Roche Holding AG's lung cancer drug Tecentriq, in combination with Avastin and chemotherapy, helped patients live longer, meeting one of the main goals in a late-stage study.

Results from the IMpower150 phase 3 trial showed that people with previously untreated, advanced non-squamous non-small cell lung cancer, or NSCLC, who received the combination treatment had a 38% reduced risk of their disease worsening or death, compared with those who received Avastin plus chemotherapy.

The study also showed that 37% of patients receiving the combination of Tecentriq and Avastin plus chemotherapy survived for 12 months without their cancer progressing, compared to the 18% progression-free survival rate seen in patients receiving Avastin plus chemotherapy.
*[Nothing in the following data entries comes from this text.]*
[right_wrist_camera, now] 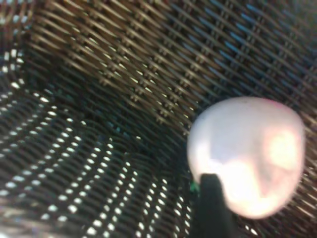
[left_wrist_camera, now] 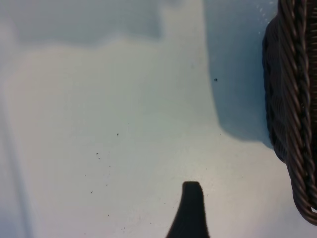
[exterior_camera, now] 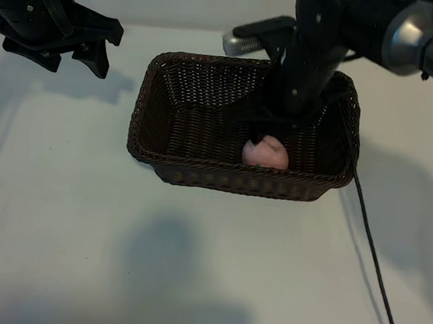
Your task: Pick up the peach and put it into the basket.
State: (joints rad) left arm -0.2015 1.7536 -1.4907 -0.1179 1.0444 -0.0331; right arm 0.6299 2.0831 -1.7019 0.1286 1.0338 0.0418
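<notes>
Now, exterior: your right gripper (exterior_camera: 270, 137) is down in the basket (exterior_camera: 238, 182), fingers' state unclear, peach (exterior_camera: 267, 154) at 5 o'clock inside | left gripper (exterior_camera: 89, 46) at 10 o'clock, fingers spread | left wrist: basket rim (left_wrist_camera: 292, 114) beside bare table (left_wrist_camera: 109, 124) | right wrist: peach (right_wrist_camera: 247, 153) touches one finger (right_wrist_camera: 210, 208).

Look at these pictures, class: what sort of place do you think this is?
Probably a robotics lab or test bench, not a home. Two black robot arms are set apart at a plain white table; one is marked PIPER, with a cable trailing. The only props are a wicker basket and a toy peach.
</notes>
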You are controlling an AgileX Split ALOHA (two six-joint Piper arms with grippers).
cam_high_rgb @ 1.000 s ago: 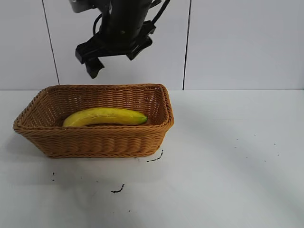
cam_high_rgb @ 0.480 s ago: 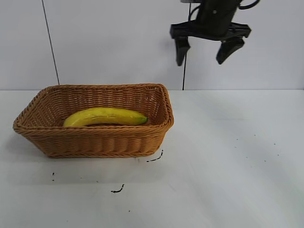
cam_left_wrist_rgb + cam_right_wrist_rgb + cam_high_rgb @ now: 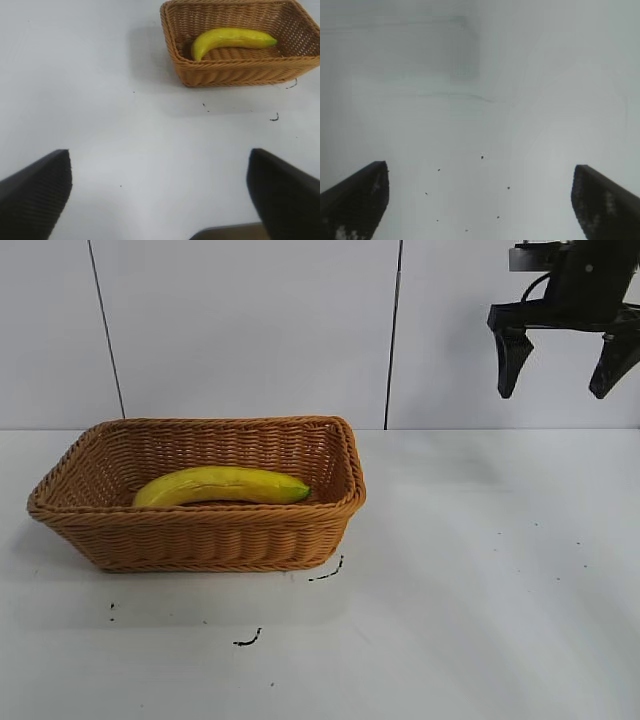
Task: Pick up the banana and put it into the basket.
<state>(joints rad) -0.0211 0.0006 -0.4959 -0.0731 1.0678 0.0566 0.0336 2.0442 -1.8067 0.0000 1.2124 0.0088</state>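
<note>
White table [image 3: 480,570] carries the basket [image 3: 200,535] on its left half, standing flat, long side toward the exterior camera. Small black marks [image 3: 248,640] on the surface just in front of the basket; finer specks [image 3: 578,543] scattered toward the right.

a robotics test bench in a lab-like room is showing here: a plain white table [image 3: 480,580] is filling the lower frame, and bare white wall panels [image 3: 250,330] with thin dark vertical seams are standing behind it. small black marks [image 3: 248,640] are dotting the tabletop at lower centre. a black robot gripper [image 3: 560,360] is hanging at upper right.
</note>
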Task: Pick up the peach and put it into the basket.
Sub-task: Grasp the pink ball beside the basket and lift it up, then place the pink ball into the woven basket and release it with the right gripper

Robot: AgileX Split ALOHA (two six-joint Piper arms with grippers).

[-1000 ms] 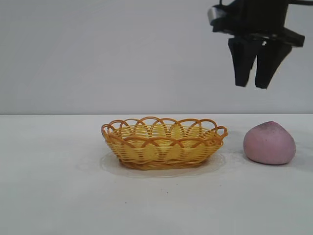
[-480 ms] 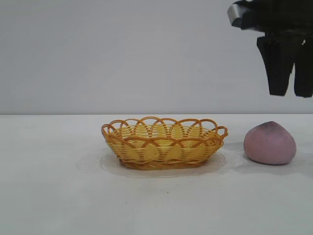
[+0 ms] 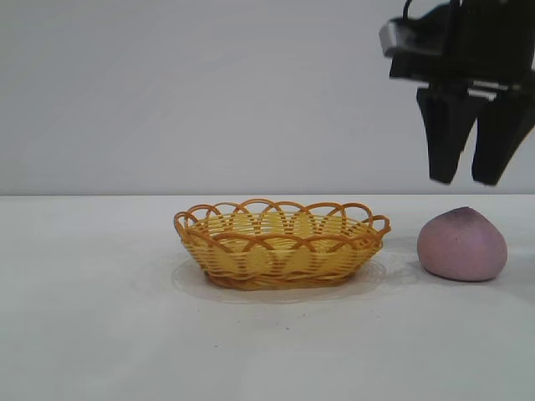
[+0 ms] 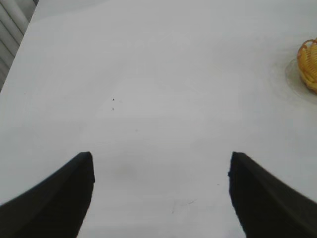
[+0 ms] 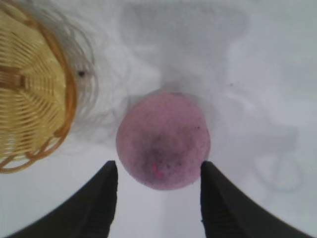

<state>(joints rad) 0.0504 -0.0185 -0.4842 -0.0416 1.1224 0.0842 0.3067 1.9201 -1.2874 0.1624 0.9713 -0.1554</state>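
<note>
Exterior view first, nearest ground: bare white desk point(image 3: 100, 334) fills the foreground, with a few dark specks on it. Behind that sits the basket point(image 3: 281, 243), whole and unobstructed, its looped rim clear all round. The peach point(image 3: 462, 244) rests on the desk just beside the basket's right end, apart from it, with a strip of desk showing between them. Its right side lies close to the picture's edge, though none of it is cut off. Above the peach hangs the right gripper point(image 3: 472, 180), clear of the fruit, fingers point(image 3: 445, 142) pointing down and parted. The arm above it is cut off by the top and right edges, so little of it can be made out.

From the right wrist, the peach point(image 5: 163, 140) lies between the two dark fingers point(image 5: 96, 203), which stand wider than the fruit and touch nothing. Only part of the basket point(image 5: 30, 89) shows, cropped at the edge. Open desk point(image 5: 257, 74) spreads beyond the peach.

From the left wrist, the left gripper point(image 4: 161, 171) hovers over bare desk point(image 4: 148, 64), its fingers point(image 4: 59, 198) spread wide and cropped. A sliver of basket point(image 4: 309, 64) shows at the edge, well apart. The desk's far edge shows at one corner.
</note>
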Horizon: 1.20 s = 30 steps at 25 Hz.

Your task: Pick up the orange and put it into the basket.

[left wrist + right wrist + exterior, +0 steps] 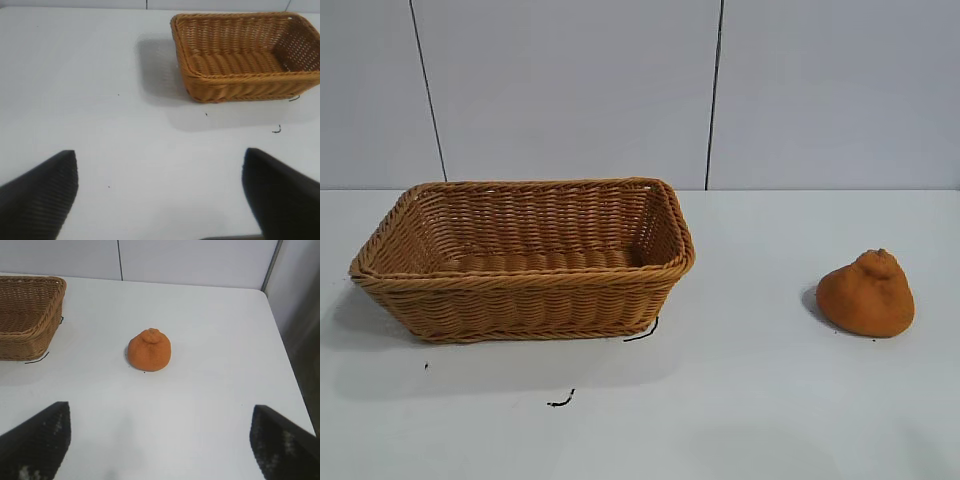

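The orange (866,294) is a lumpy orange-brown fruit with a knob on top, resting on the white table at the right. It also shows in the right wrist view (149,350). The basket (525,283) is an empty tan wicker rectangle at the left, also in the left wrist view (247,82) and at the edge of the right wrist view (27,315). Neither arm appears in the exterior view. My right gripper (161,412) is open and empty, well short of the orange. My left gripper (160,157) is open and empty over bare table, away from the basket.
A small black thread (560,401) lies on the table in front of the basket, and another (642,331) sits at its front right corner. The table's right edge (280,335) is close to the orange. Grey wall panels stand behind.
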Available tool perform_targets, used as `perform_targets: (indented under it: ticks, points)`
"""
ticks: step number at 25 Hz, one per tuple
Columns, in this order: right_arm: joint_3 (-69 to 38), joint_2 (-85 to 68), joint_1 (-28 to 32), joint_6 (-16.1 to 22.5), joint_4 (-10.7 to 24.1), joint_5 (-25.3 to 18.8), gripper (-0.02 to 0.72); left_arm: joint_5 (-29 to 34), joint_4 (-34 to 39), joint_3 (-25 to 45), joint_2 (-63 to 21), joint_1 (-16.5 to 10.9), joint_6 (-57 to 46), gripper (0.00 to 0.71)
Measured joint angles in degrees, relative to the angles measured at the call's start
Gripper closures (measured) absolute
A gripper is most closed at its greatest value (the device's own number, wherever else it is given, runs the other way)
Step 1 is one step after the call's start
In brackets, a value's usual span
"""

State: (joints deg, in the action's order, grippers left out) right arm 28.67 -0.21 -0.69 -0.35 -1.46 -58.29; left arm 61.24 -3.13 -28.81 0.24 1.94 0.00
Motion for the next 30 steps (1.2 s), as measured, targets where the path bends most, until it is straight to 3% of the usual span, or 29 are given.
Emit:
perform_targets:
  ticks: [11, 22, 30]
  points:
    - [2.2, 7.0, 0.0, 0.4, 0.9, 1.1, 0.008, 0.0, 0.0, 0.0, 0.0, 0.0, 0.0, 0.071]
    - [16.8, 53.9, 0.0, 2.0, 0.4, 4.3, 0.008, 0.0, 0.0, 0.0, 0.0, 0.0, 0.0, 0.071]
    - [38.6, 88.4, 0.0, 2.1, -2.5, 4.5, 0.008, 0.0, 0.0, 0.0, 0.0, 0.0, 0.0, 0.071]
The rate of tumor shrinkage, or overall response rate — a secondary goal in the study — was higher in people treated with the Tecentriq combination, compared with Avastin plus chemotherapy. The combination was as safe as the individual drugs, and no new safety signals were identified with the combo.

The Swiss drugmaker's Genentech unit said the early results of the study's other main goal of overall survival are "encouraging."

The preliminary overall survival results will be presented at the European Society for Medical Oncology Congress, with the next analysis of survival expected in the first half of 2018.

The study is the "first positive phase 3 combination trial that showed a cancer immunotherapy reduced the risk of the disease getting worse when used as an initial treatment in a broad group of people with advanced non-squamous NSCLC," Roche Chief Medical Officer Sandra Horning said.